How to emulate an artist who has achieved so much, when you barely even know what you want to achieve in the first place? How not to waste your own shot?
And yes, I know Lin Manuel Miranda isn’t perfect. But I envy that he has come so far, the focus that must have driven that momentum. I think of my former class president, a girl in my high school who was nominated for the Junior Nobel Peace Prize. I can’t help asking, how do they do it? My only concrete dreams are to publish fantasy novels and travel, and even those little ones seem far out of reach.
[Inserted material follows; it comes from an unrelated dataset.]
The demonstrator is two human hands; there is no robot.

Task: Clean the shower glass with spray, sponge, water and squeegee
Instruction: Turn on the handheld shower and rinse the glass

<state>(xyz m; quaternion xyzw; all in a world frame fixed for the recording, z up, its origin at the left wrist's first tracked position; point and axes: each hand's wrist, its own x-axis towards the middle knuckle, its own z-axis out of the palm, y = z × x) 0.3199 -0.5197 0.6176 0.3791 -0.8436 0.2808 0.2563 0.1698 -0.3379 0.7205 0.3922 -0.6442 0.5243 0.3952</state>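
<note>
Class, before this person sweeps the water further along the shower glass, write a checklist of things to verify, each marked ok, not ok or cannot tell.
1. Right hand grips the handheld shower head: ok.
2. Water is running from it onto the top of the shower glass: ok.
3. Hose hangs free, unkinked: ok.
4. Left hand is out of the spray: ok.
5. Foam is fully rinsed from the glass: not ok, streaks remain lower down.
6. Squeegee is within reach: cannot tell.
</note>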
I think of Margaret Atwood, who started writing stories at six and realized she wanted to be a writer at sixteen. I was planning on being a dolphin trainer at six, and gave up the dream when I visited Sea World and realized that they had really very many teeth. At sixteen, I didn’t consider writing a career choice, and while I wrote more often than I do now, I did so only because it delighted me. Funny, how admitting you care about a thing can make doing it so much harder.
I respond to the question of how do they do it not, at first, with an answer—I know the answer—but with the bios of my favorite role models. Neil Gaiman, who started as a journalist. Theodora Goss, who accidentally went to law school. N. K. Jemisin, who after years of work has just begun to see the glimmers of success. I write down some of the places they have published, some of the steps they took along the way. Perhaps I will learn something.
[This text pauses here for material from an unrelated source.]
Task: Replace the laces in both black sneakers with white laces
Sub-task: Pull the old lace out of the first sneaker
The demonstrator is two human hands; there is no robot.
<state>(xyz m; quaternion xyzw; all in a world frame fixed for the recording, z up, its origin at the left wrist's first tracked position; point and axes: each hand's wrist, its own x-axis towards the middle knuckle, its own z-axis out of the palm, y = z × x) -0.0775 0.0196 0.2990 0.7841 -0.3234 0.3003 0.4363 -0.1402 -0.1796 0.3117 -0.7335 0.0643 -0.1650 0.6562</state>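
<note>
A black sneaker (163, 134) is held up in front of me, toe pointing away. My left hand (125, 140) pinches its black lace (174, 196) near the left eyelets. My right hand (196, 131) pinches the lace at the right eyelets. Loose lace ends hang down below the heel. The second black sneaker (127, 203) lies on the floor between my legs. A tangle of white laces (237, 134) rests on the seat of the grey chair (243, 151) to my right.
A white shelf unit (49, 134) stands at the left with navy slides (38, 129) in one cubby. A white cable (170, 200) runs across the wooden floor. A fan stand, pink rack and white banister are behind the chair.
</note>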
I write down the successful people I do not like, too, and try to decide why.
I lean on the idea of the late bloomer, too, thinking of Toni Morrison, one of the greatest writers of our generation, who, if I am not mistaken, didn’t start publishing novels until she hit her forties.
Will these reminders make me what I want to be? No, but they do do great things for my blood pressure.
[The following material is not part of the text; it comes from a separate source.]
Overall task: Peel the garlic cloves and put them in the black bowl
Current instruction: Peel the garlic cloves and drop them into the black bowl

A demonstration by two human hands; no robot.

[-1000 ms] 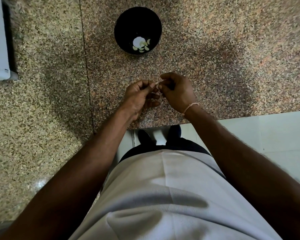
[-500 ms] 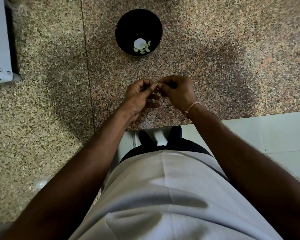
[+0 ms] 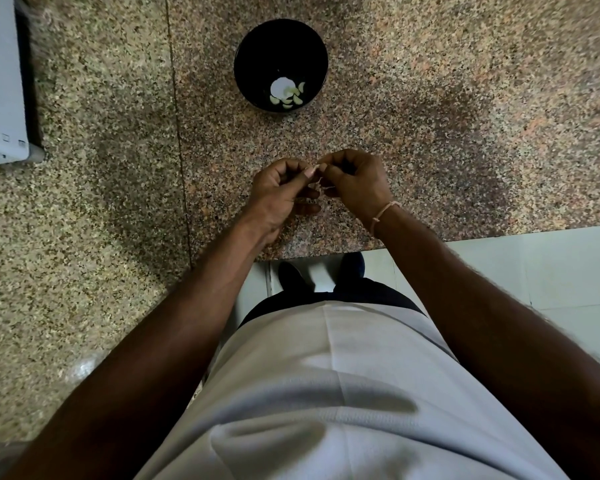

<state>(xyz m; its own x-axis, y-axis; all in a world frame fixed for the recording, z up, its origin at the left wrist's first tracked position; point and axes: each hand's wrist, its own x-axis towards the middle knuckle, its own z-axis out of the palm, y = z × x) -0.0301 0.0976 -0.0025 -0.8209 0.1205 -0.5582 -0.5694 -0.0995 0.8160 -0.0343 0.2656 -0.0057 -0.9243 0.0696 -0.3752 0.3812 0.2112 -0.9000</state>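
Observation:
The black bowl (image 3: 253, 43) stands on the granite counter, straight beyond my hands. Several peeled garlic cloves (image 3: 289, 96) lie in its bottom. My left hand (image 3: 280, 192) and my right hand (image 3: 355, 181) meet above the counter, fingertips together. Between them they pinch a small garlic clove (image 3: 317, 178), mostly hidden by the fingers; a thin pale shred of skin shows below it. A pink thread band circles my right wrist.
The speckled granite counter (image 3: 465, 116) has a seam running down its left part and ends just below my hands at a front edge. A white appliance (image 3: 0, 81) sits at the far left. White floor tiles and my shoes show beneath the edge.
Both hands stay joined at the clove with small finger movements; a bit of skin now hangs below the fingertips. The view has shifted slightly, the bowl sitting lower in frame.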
Neil Gaiman always talks about writing as “the work.” The work of his life? The good work? The phrase is reassuring both in its mysterious, mythical edge, and in its sheer practicality. All he means by it is sitting down at a computer or notebook and putting words on a page. Am I doing the work right now? Why does it so rarely feel as though we are making progress?
I will consider the late bloomers and the morning stars, and I will think too of Lin Manuel Miranda’s Nina Rosario, who in a major plot point of In the Heights drops out of Stanford. If the brilliant ones can occasionally dip down into normalcy—or even lower climes, as they tend to do—perhaps you and I can move slowly and steadily towards creating works of brilliance, or, at any rate, of elegant expertise. There is a reason that artists beg the muses for inspiration, and it is because genius is undependable, not Apollo’s sun at all but the weak and perishable flicker of candlelight beside the writing table.
But “the work?” Work won’t leave you. It will haunt you to the end of your life, arriving with the faithful regularity of the waxing and waning moon.
And who knows? Perhaps Lin feels the same way.